Something I Loved but Hate Now
an ode to first loves (in free verse).
You made me hate parking lots.
I used to love the smell of hot gravel beneath my bare feet.
Barely burned
pink skin on my soles to remind me of you
hours after we left.
More, I loved you
and me. On top of that hill and the world.
Summers, at Snail Lake Park.
Once, when you went to the Porta-Potty,
I whispered Kenna a voicemail.
I wanted to preserve that feeling in a glass case,
when I didn't know immortal infatuation would be a curse.
“I know I sound crazy, but he’s the one.
Years from now, remind me that I said this.”
And you were.
On bad days, I rewind my cranium cassette to the nights
we went there to be alone.
It was better than sneaking around my parents’ house,
even with the seat belt buckle jabbing into my back.
The two throbbing cell towers in the distance.
Beating like our hearts, you said.
Arctic Monkeys blaring, a ritual,
our holy covenant,
a piece of me you devoured.
You made me hate parking lots
when you told me the truth:
“800 miles away is too many.”
I told you saying this meant you couldn’t
take it back.
I lied.
Of course, eventually that was true.
Years later, I’m in Dallas.
I have a California Dream,
and I think maybe he’s the one too.
So tell me,
why’d you call me that night in October?
Drunk on your parents’ divorce,
change, and probably some other girl.
You postured the perfect apology
until,
“I didn’t know who else to call.”
I thought back to that scene in Say Anything
when Lloyd says,
“Do you need somebody, or do you need me?”
I wanted to tell you
he doesn’t blame me when it rains outside.
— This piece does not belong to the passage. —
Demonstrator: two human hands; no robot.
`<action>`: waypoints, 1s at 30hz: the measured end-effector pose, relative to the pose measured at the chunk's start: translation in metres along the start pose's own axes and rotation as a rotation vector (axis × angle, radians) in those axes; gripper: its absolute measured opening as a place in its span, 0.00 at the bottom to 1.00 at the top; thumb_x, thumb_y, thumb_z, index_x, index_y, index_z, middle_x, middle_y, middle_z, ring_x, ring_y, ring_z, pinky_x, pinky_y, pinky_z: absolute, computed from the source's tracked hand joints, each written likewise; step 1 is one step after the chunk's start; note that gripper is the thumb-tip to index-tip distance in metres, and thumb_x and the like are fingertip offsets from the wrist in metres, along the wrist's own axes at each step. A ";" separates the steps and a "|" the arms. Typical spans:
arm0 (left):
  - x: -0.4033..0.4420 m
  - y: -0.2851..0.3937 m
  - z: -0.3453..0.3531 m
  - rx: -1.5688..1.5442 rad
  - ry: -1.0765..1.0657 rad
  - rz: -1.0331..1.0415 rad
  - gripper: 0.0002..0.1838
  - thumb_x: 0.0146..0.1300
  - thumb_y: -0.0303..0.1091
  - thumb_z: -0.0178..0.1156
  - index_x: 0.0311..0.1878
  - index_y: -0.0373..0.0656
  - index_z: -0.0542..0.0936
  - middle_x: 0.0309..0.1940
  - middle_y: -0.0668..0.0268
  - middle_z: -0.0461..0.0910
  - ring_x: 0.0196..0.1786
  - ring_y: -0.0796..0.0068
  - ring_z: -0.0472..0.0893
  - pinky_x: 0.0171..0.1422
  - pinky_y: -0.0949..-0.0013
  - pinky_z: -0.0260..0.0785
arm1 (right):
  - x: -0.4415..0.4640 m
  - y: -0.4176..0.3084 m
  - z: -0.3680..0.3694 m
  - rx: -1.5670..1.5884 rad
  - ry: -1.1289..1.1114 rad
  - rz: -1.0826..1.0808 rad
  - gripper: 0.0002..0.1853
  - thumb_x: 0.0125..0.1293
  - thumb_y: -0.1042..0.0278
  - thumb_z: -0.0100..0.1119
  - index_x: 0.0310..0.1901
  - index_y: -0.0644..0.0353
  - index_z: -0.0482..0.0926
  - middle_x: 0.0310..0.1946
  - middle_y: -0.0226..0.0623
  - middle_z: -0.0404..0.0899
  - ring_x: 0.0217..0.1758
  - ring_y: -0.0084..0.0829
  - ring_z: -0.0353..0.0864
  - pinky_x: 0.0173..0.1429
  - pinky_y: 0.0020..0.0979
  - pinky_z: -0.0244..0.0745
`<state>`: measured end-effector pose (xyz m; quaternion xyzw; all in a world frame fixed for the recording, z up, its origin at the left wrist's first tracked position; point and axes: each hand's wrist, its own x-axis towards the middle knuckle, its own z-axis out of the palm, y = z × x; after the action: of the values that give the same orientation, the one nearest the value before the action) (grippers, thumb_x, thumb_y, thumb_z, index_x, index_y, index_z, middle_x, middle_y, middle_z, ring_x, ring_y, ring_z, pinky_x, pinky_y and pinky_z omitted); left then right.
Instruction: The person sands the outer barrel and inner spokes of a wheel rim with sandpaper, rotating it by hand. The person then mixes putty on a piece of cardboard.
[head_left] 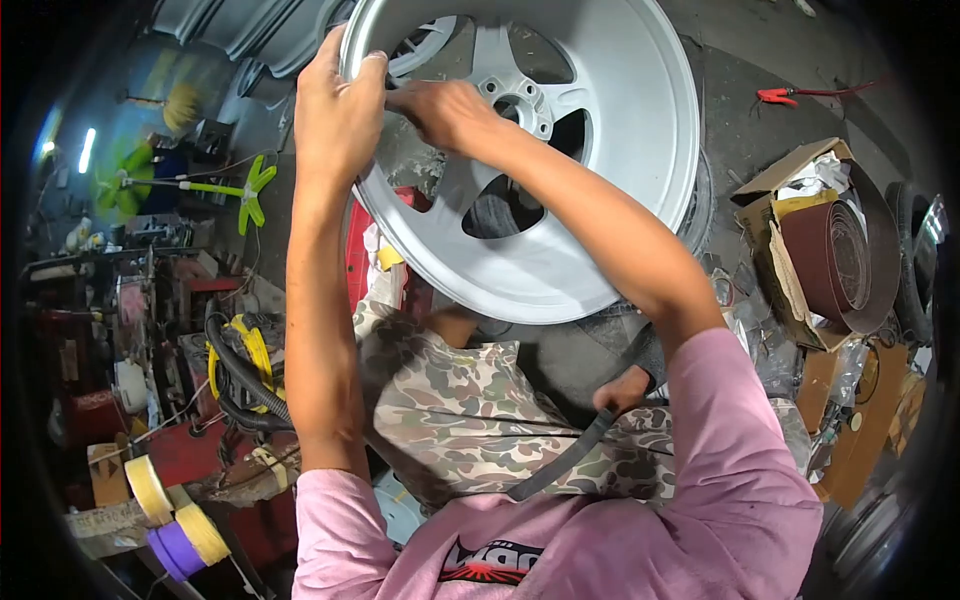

Instead, I told you how my middle name is Grace,
but that I couldn’t save you from growing up.
Instead, I told you about California summers.
“Fuck you, Gillian.”
And the line went dead.
I still have the voicemail
you left me
when we were sixteen,
at the solstice of our orbit.
You apologize for something I no longer remember.
Then,
“I love you.”
And the line goes dead.
That feeling, preserved in its glass case,
so I can remember
what it was like to love parking lots.